* [What you need to do]: Please repeat each line of the data exactly, with nothing left out.
#####
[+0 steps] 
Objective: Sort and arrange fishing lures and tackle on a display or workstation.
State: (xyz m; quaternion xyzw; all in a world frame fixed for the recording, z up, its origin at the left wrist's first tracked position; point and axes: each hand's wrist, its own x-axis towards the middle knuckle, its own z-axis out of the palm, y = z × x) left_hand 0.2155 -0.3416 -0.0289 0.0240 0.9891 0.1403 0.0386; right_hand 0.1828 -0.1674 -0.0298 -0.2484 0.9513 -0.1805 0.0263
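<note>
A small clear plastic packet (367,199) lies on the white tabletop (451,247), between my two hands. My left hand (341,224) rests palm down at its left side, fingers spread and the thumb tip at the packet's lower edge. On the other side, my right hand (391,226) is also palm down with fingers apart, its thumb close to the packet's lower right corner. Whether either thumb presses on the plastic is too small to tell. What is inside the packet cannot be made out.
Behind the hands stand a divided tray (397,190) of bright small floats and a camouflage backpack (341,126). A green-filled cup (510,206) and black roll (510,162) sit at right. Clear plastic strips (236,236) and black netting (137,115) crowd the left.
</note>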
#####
* [Exercise output]:
[+0 steps] 
Objective: Sort and arrange fishing lures and tackle on a display or workstation.
State: (xyz m; quaternion xyzw; all in a world frame fixed for the recording, z up, its origin at the left wrist's first tracked position; point and axes: each hand's wrist, its own x-axis towards the middle knuckle, its own z-axis out of the palm, y = z × x) left_hand 0.2155 -0.3416 -0.0289 0.0240 0.9891 0.1403 0.0386; right_hand 0.1828 -0.1674 -0.0298 -0.2484 0.9513 -0.1805 0.0263
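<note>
A small clear plastic packet (367,199) lies on the white tabletop (451,247), between my two hands. My left hand (341,224) rests palm down at its left side, fingers spread and the thumb tip at the packet's lower edge. On the other side, my right hand (391,226) is also palm down with fingers apart, its thumb close to the packet's lower right corner. Whether either thumb presses on the plastic is too small to tell. What is inside the packet cannot be made out.
Behind the hands stand a divided tray (397,190) of bright small floats and a camouflage backpack (341,126). A green-filled cup (510,206) and black roll (510,162) sit at right. Clear plastic strips (236,236) and black netting (137,115) crowd the left.
</note>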

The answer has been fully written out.